Réforme éducative au Bénin : un tournant pour les programmes scolaires et universitaires
Cette semaine, Cotonou devient le centre névralgique d’une révolution silencieuse mais profonde : la refonte des programmes scolaires et universitaires du Bénin. Du 22 au 26 juin 2026, l’hôtel Azalaï abrite un atelier d’envergure nationale dédié à l’élaboration d’un Cadre d’Orientation Curriculaire (COC) inédit. Porté par le ministre Armand Kuyema Natta, ce projet ambitieux a pour mission de créer un système éducatif cohérent, aligné sur les défis socio-économiques actuels et capable de préparer les jeunes générations aux enjeux de demain.
Une mobilisation sans précédent pour l’avenir des apprenants béninois
L’inauguration des travaux, ce lundi 22 juin, a rassemblé l’élite politique et éducative du pays. Pour la première fois, tous les ministres en charge de l’enseignement – du préscolaire à l’université – ont uni leurs forces autour d’une même table. Cette synergie inédite inclut également le Conseil National de l’Éducation, ainsi que Madame Laure Weisgerber, représentante de l’Agence Française de Développement (AFD), symbole de l’engagement des partenaires internationaux.
Cette démarche rompt avec les logiques cloisonnées qui ont longtemps caractérisé les réformes éducatives. Désormais, l’objectif est clair : faire dialoguer tous les niveaux d’enseignement pour bâtir une trajectoire pédagogique unifiée, de l’école maternelle jusqu’aux études supérieures. Une vision globale qui place la jeunesse béninoise au cœur des priorités nationales.
Le curriculum, reflet des aspirations de la nation
Lors de cette rencontre historique, Wilfried Guezodjè, Secrétaire Technique Permanent du Plan Sectoriel de l’Éducation, a souligné l’importance philosophique et stratégique de cette réforme. Pour lui, le nouveau curriculum n’est pas qu’un document administratif : il incarne les choix sociétaux que le Bénin souhaite transmettre à ses enfants.
« Ce cadre curriculaire définit non seulement les savoirs à acquérir, mais aussi le type de citoyens que nous ambitionnons de former. »
Monsieur Guezodjè a insisté sur la nécessité d’allier excellence et pertinence locale, afin que chaque élève béninois acquière des compétences adaptées aux besoins du marché du travail tout en maîtrisant les standards internationaux.
L’harmonisation des parcours : une rupture avec le passé
Le ministre Armand Kuyema Natta a rappelé, avec pragmatisme, que les réformes sectorielles passées, bien que louables, souffraient d’un manque de cohérence. « Une refonte isolée des programmes, aussi rigoureuse soit-elle, ne garantit pas la continuité éducative. »
Le COC se positionne donc comme le fil conducteur entre les différents cycles d’apprentissage.

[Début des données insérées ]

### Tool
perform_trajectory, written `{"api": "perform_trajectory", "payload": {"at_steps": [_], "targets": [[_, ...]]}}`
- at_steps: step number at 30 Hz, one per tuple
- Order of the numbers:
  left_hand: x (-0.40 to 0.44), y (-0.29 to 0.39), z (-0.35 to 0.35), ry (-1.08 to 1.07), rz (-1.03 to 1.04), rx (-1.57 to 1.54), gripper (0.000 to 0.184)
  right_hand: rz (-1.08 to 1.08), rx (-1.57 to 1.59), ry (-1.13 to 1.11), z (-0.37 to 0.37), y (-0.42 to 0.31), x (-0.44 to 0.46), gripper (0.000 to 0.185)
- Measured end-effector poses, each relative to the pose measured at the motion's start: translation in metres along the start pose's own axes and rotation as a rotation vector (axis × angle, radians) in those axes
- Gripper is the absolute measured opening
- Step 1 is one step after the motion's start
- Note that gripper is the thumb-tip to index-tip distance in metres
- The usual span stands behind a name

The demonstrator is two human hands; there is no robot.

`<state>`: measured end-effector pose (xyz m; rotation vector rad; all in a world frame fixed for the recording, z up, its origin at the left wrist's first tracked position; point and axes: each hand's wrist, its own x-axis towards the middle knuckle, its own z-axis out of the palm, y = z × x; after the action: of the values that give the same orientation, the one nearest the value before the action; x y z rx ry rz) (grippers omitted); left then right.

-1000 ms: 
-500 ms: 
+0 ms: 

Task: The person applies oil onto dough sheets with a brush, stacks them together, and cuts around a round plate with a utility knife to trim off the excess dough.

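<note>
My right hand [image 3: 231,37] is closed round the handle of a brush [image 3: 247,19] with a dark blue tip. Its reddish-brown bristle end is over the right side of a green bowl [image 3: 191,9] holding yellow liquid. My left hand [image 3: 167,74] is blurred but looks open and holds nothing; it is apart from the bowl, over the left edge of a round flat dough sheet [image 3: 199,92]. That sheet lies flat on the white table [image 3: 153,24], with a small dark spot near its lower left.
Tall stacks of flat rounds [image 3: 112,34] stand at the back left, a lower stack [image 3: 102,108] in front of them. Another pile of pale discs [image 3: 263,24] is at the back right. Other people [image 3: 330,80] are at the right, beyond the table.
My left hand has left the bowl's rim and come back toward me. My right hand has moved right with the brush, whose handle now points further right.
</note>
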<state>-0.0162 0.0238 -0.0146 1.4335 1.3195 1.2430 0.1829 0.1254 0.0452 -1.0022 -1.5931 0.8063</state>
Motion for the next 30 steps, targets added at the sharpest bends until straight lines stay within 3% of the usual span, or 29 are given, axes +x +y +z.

L’enjeu ? Permettre à un élève de transitionner sans rupture entre le primaire et le secondaire, puis vers l’enseignement supérieur, avec les prérequis nécessaires à sa réussite. Une vision systémique qui positionne le Bénin comme précurseur en Afrique de l’Ouest.
Un partenariat international déterminant pour la réussite du projet
La présence de Madame Laure Weisgerber a confirmé l’engagement durable de l’AFD aux côtés du Bénin. Les partenaires techniques et financiers voient dans cette réforme une opportunité unique de maximiser l’impact des investissements dans l’éducation.
En alignant les programmes sur les besoins concrets du marché de l’emploi – notamment via les filières techniques et professionnelles –, le pays se dote d’un levier puissant pour réduire le chômage des jeunes et accélérer son développement économique. Une stratégie gagnante pour une jeunesse mieux préparée aux défis de demain.
Vers une école béninoise plus unifiée et tournée vers l’avenir
L’atelier de Cotonou, qui s’achèvera le 26 juin, marque un tournant décisif. En harmonisant ses programmes, le Bénin réaffirme sa volonté de construire une école inclusive, moderne et ambitieuse. Si les défis de mise en œuvre restent immenses, la mobilisation politique et l’appui international augurent d’un avenir prometteur pour l’éducation nationale.
Ce COC n’est pas qu’un texte : c’est un contrat social renouvelé entre l’État, les enseignants, les familles et les apprenants. Une promesse collective de former des citoyens éclairés, compétitifs et prêts à relever les défis du XXIe siècle.
La première pierre d’une école béninoise résolument tournée vers l’excellence et la souveraineté éducative.